Significance. If the 21cmE2E error model proves representative of real SKA1-Low residuals, the work would provide a concrete demonstration that GPR-based foreground separation can scale to the next-generation array while preserving the cosmological signal and furnishing calibrated uncertainties. The explicit comparison of multiple Bayesian GPR formulations and the use of a forward-modeling pipeline that includes direction-dependent and time-varying systematics are positive features that move beyond idealized foreground subtraction tests.
major comments (3)
- [Abstract, §3] Abstract and §3 (simulation pipeline): the central recovery claim is demonstrated exclusively on visibilities generated by 21cmE2E. No cross-validation is presented against independent simulators, against residual statistics measured in existing LOFAR/NenuFAR data, or against injected systematics whose correlation structure lies outside the modeled set.

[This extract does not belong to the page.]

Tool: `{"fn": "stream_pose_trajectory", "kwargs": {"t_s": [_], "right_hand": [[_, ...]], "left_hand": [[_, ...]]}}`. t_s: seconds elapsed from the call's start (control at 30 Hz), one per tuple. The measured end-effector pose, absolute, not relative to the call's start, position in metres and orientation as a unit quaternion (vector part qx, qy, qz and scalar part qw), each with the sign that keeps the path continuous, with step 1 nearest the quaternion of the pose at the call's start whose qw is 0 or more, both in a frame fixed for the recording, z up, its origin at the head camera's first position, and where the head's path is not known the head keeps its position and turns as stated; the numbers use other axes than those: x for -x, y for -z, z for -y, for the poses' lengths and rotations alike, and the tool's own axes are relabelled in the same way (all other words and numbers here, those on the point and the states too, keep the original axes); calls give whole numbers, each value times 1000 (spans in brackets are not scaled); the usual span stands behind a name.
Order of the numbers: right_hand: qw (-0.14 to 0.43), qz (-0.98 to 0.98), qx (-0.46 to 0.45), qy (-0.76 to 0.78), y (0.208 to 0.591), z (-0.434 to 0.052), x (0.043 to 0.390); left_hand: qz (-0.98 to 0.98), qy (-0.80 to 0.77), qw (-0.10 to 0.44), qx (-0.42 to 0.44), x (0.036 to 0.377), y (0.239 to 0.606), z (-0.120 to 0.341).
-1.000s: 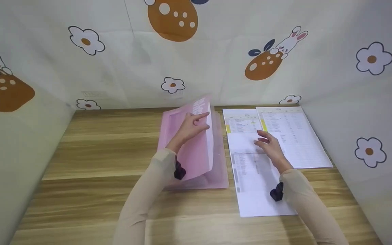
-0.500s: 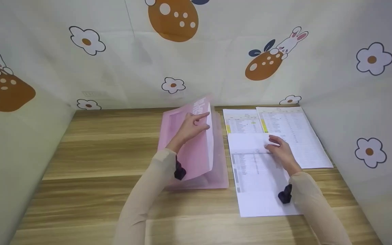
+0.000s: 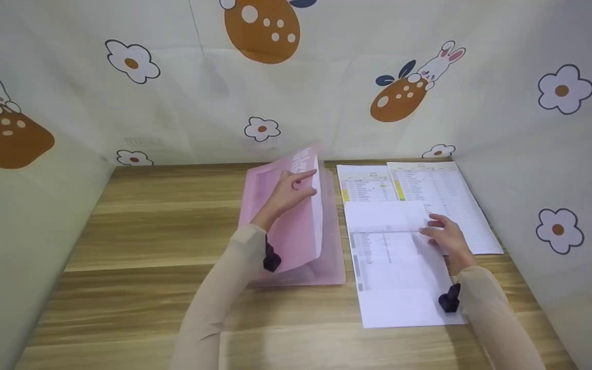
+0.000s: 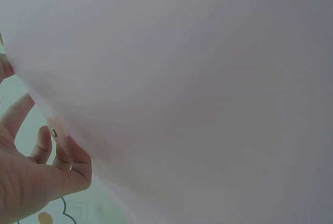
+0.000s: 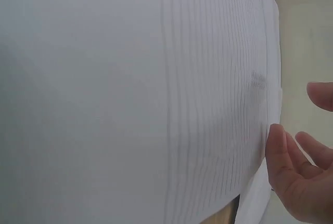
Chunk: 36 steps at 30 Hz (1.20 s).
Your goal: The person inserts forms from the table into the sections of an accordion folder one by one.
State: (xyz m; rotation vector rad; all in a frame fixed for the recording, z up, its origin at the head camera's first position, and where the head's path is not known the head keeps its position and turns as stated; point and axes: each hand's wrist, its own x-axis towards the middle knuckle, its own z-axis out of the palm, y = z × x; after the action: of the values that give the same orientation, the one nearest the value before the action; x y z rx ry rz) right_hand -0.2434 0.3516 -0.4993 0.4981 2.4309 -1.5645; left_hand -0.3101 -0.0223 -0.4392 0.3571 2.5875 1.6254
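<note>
A pink plastic folder (image 3: 296, 234) lies left of the papers, its front cover raised at a slant. My left hand (image 3: 288, 192) pinches the cover's free edge between thumb and fingers, beside a small snap button (image 4: 53, 132) in the left wrist view. White lettering marks the cover's top. To the right lies a white printed sheet (image 3: 396, 303) with a table of small text. My right hand (image 3: 445, 236) hovers at this sheet's right edge, fingers loosely bent; in the right wrist view the thumb is by the paper's edge, with no paper visible between thumb and fingers.
Behind the front sheet lie two more printed papers with yellow marks, a left one (image 3: 365, 177) and a right one (image 3: 473, 226), partly overlapped. Wood-grain tabletop (image 3: 147, 298) extends left and in front. A patterned curtain (image 3: 172, 103) hangs around the back and sides.
My right hand has moved right and slightly toward me, from over the sheet's upper middle to its right edge. The left hand and folder keep their place.
</note>
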Motion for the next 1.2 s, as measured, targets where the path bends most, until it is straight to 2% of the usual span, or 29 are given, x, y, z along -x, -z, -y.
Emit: {"fn": "stream_pose_trajectory", "kwargs": {"t_s": [0.7, 0.97, 1.2], "right_hand": [[110, -873, -168, 444, 506, -365, 240], [91, -896, -125, 416, 510, -359, 238], [81, -885, -122, 442, 512, -358, 237]], "left_hand": [[-842, -526, 33, -117, 311, 439, 23], [-842, -527, 32, -113, 311, 439, 22], [-845, -521, 31, -117, 309, 439, 23]]}}
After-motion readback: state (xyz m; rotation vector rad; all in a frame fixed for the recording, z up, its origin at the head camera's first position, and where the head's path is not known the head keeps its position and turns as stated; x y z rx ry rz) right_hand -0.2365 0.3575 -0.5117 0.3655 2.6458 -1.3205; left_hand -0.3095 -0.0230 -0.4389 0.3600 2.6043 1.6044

Because the reported 2σ coverage and uncertainty calibration are only as transferable as the injected error model, this constitutes a load-bearing limitation for the claim that the method will work on actual SKA1-Low AA* observations.
- [§4] §4 (results): the abstract states recovery “within the 2σ credible interval for almost all k-modes,” yet no quantitative summary statistics (e.g., fractional bias, coverage fraction per k-bin, or power-spectrum residual rms) are provided, nor is there a direct comparison against alternative foreground-mitigation techniques (e.g., polynomial fitting, PCA, or other kernel choices). Without these metrics it is difficult to judge whether the GPR performance is materially better than existing methods or merely adequate within the simulated error budget.
- [§2.2, §3.3] §2.2 and §3.3 (GPR kernels and priors): the paper compares “different Bayesian GPR frameworks” but does not specify the exact kernel families, hyperprior choices, or optimization procedures used for each variant. Because the separation performance is known to be sensitive to kernel mismatch with the foreground and systematic correlation structure, the lack of this information prevents reproduction and limits assessment of robustness.
minor comments (2)
- [Figures] Figure captions and axis labels should explicitly state the integration time, frequency range, and exact k-bin widths used for the power-spectrum comparison.
- [§2] The text refers to “ML-GPR” and “Bayesian GPR” interchangeably; a brief clarification of the distinction (if any) would aid readers.
Simulated Author's Rebuttal
We thank the referee for the constructive report and for recognizing the positive aspects of our end-to-end simulation framework and multi-variant GPR comparison. We address each major comment below. Where the manuscript required additional quantitative detail or documentation we have revised accordingly; we also explicitly acknowledge the simulation-only scope of the current validation.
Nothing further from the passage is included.